(INFORMATION SHOWN)

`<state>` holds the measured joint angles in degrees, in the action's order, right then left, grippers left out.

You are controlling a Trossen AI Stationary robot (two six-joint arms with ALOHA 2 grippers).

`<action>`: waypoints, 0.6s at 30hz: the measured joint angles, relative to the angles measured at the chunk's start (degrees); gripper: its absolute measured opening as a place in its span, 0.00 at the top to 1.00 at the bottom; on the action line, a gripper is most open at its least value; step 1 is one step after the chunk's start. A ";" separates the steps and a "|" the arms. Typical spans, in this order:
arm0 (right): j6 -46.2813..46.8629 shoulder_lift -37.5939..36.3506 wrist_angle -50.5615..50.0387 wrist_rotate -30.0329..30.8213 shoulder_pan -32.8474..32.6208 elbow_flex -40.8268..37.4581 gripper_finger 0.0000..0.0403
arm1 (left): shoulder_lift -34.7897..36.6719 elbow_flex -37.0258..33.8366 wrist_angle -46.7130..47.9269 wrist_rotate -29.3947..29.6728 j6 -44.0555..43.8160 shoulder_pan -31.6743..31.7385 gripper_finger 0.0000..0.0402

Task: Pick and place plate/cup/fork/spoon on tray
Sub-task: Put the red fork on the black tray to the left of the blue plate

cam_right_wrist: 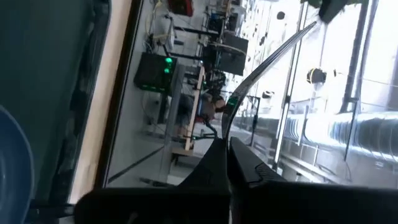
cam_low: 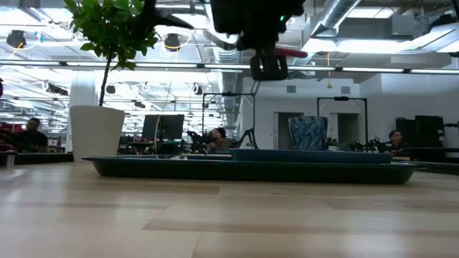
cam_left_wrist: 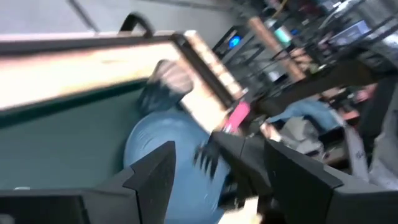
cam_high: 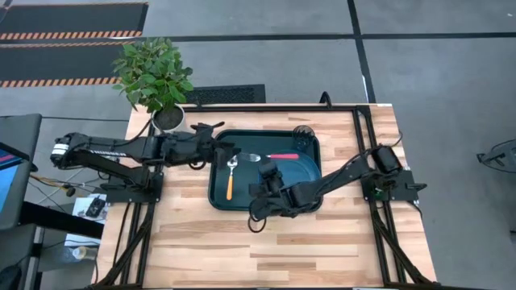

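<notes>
The dark green tray [cam_high: 222,197] lies mid-table. On it are the blue plate [cam_high: 305,169], the orange-handled spoon [cam_high: 230,179] near its left side, and the dark cup [cam_high: 304,132] at its far right corner. My right gripper [cam_high: 266,167] is above the tray, shut on the fork [cam_high: 282,156]. The fork's red handle shows beside the gripper in the low view [cam_low: 290,51]. My left gripper [cam_high: 219,150] is open and empty over the tray's left edge, beside the spoon's bowl; its view shows the plate [cam_left_wrist: 161,149] and the fork's handle [cam_left_wrist: 236,115]. My right gripper pinches the fork's thin metal neck [cam_right_wrist: 249,93] between its two shut fingers. The fingers lie across the fork. The fork is lifted clear above the tray, roughly level, with its red handle [cam_high: 284,155] toward the table's right and its tines [cam_high: 254,158] toward the left.
A white pot with a green plant [cam_high: 168,117] stands at the table's far left corner, close to my left arm. Bare wood lies between the tray and the table's near edge [cam_high: 274,258]. People sit in the room beyond the table [cam_low: 32,132].
</notes>
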<state>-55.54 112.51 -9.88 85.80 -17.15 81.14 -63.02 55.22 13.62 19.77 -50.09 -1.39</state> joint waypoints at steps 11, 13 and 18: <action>1.68 1.39 0.68 1.97 1.49 0.35 1.00 | -0.59 0.00 10.15 -3.51 -8.30 1.98 0.48; 1.46 1.38 0.38 1.78 1.41 0.94 1.00 | -1.29 -0.04 8.11 -3.54 -8.30 2.38 0.48; 0.62 1.36 0.28 1.12 0.98 2.28 1.00 | -6.39 0.04 0.76 -10.00 -9.41 4.15 0.48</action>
<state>-54.92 113.87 -9.60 86.91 -16.17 83.42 -69.42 55.27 14.37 9.77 -59.51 2.76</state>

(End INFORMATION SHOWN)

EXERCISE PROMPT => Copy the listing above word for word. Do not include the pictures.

REPLY TO THE EXERCISE =>
`<state>` holds the measured joint angles in degrees, in the action's order, right then left, grippers left out.

You are controlling a Trossen AI Stationary robot (two six-joint arms with ALOHA 2 grippers).

`<action>`: waypoints, 0.6s at 30hz: the measured joint angles, relative to the angles measured at the chunk's start (degrees); gripper: its absolute measured opening as a place in its span, 0.00 at the top to 1.00 at the bottom; on the action line, a gripper is most open at its least value; step 1 is one step after the chunk's start. A ";" separates the steps and a "|" the arms. Typical spans, in this order:
arm0 (right): j6 -46.2813..46.8629 shoulder_lift -37.5939..36.3506 wrist_angle -50.5615..50.0387 wrist_rotate -30.0329..30.8213 shoulder_pan -32.8474..32.6208 elbow_flex -40.8268..37.4581 gripper_finger 0.0000..0.0403
arm1 (left): shoulder_lift -34.7897..36.6719 elbow_flex -37.0258..33.8366 wrist_angle -46.7130..47.9269 wrist_rotate -29.3947..29.6728 j6 -44.0555..43.8160 shoulder_pan -31.6743..31.7385 gripper_finger 0.0000..0.0402

Task: Pick and place plate/cup/fork/spoon on tray
Sub-task: Put the red fork on the black tray to the left of the blue plate

cam_right_wrist: 
cam_low: 
cam_left_wrist: 
cam_high: 

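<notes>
The dark green tray [cam_high: 222,197] lies mid-table. On it are the blue plate [cam_high: 305,169], the orange-handled spoon [cam_high: 230,179] near its left side, and the dark cup [cam_high: 304,132] at its far right corner. My right gripper [cam_high: 266,167] is above the tray, shut on the fork [cam_high: 282,156]. The fork's red handle shows beside the gripper in the low view [cam_low: 290,51]. My left gripper [cam_high: 219,150] is open and empty over the tray's left edge, beside the spoon's bowl; its view shows the plate [cam_left_wrist: 161,149] and the fork's handle [cam_left_wrist: 236,115]. My right gripper pinches the fork's thin metal neck [cam_right_wrist: 249,93] between its two shut fingers. The fingers lie across the fork. The fork is lifted clear above the tray, roughly level, with its red handle [cam_high: 284,155] toward the table's right and its tines [cam_high: 254,158] toward the left.
A white pot with a green plant [cam_high: 168,117] stands at the table's far left corner, close to my left arm. Bare wood lies between the tray and the table's near edge [cam_high: 274,258]. People sit in the room beyond the table [cam_low: 32,132].
</notes>
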<state>-55.54 112.51 -9.88 85.80 -17.15 81.14 -63.02 55.22 13.62 19.77 -50.09 -1.39</state> joint waypoints at steps 11, 13 and 18: <action>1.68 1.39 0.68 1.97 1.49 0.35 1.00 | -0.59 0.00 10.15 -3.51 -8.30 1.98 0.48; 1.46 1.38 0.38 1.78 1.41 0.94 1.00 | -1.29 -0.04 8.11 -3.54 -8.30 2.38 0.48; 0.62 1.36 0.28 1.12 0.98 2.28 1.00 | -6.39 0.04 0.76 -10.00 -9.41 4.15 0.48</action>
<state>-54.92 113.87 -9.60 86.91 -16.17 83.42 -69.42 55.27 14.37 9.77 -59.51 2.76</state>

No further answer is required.